* **Requirement**:
Report every line from the material that contains the word "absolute".

* **Material provided**:
== == ==

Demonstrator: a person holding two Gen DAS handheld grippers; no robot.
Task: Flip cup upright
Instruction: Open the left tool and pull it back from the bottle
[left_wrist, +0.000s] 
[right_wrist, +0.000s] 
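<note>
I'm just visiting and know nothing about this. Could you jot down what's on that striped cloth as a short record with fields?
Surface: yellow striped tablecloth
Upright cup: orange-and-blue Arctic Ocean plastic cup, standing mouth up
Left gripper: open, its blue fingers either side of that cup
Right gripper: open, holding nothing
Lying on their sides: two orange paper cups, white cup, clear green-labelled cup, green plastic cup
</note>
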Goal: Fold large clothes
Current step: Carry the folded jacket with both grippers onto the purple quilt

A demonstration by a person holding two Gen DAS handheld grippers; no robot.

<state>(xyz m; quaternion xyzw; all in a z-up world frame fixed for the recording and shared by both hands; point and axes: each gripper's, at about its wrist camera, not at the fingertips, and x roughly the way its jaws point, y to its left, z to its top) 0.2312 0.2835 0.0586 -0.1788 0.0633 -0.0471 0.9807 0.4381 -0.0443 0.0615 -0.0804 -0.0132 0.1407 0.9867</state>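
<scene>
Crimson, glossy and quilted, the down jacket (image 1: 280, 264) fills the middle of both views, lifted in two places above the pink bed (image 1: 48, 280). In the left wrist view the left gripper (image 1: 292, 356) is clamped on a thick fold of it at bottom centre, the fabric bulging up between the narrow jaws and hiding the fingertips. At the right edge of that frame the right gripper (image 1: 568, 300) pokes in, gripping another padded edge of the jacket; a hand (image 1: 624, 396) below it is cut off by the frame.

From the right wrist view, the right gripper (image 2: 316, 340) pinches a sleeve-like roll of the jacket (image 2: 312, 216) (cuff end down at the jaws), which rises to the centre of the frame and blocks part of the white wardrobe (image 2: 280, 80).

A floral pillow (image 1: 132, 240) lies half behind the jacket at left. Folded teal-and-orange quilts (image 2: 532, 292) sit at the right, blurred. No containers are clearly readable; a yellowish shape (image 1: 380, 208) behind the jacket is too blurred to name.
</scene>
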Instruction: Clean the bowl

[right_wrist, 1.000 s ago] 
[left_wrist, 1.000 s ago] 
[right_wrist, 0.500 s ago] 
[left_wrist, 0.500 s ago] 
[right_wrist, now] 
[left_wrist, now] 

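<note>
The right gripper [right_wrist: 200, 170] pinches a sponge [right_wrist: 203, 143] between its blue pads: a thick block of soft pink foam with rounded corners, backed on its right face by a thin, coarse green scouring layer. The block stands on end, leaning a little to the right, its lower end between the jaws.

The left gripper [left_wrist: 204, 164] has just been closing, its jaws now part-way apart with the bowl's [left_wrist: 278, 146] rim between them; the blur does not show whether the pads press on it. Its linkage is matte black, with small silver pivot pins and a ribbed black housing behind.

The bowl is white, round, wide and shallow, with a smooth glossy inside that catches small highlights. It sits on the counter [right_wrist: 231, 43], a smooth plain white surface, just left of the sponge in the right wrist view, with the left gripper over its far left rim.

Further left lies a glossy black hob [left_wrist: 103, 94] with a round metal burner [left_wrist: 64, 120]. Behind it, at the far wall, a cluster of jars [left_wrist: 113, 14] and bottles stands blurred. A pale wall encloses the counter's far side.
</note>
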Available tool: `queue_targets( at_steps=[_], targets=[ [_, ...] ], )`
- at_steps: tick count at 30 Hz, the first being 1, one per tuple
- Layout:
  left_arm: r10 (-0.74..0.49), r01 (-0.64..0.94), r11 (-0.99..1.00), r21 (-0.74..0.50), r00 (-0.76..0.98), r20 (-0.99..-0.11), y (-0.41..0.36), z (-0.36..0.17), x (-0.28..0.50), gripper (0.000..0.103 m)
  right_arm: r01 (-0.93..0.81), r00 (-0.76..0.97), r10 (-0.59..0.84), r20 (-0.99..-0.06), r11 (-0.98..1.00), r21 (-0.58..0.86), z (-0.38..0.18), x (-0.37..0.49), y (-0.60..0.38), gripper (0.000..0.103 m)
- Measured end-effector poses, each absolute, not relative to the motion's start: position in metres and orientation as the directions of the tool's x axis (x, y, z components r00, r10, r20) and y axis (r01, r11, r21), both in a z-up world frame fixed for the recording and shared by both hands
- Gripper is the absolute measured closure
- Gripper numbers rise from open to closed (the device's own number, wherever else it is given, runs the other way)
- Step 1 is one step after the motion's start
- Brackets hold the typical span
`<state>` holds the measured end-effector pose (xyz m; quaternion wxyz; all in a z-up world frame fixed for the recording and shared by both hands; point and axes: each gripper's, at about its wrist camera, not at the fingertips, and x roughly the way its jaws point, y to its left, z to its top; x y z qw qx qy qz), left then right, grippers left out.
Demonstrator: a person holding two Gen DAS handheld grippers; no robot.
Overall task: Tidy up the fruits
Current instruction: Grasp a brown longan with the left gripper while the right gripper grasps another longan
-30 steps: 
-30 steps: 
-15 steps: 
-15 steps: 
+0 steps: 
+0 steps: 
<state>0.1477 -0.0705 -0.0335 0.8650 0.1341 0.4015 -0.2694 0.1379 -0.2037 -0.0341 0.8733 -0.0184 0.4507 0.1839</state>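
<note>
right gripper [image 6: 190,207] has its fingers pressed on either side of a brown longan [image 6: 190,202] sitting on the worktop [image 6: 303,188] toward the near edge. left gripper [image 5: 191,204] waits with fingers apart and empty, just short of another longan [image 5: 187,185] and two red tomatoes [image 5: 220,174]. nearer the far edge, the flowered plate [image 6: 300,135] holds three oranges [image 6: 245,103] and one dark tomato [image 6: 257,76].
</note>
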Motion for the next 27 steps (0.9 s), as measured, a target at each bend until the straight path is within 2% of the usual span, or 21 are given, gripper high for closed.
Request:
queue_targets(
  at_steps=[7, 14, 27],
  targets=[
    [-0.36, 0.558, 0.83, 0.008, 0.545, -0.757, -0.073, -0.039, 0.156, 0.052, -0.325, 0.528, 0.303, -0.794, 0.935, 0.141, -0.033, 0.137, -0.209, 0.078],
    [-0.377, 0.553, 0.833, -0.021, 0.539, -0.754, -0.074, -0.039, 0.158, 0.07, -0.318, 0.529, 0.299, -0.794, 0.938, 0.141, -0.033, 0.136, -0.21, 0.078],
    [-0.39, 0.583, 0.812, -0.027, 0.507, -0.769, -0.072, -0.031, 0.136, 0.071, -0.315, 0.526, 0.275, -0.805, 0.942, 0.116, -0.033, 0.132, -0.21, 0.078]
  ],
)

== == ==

* **Solved exercise**:
- Measured end-effector poses, each absolute, not relative to the motion's start: position in metres and orientation as the directions of the tool's x axis (x, y, z components r00, r10, r20) and y axis (r01, r11, r21), both in a z-up world frame fixed for the recording and shared by both hands
- Gripper is the absolute measured closure

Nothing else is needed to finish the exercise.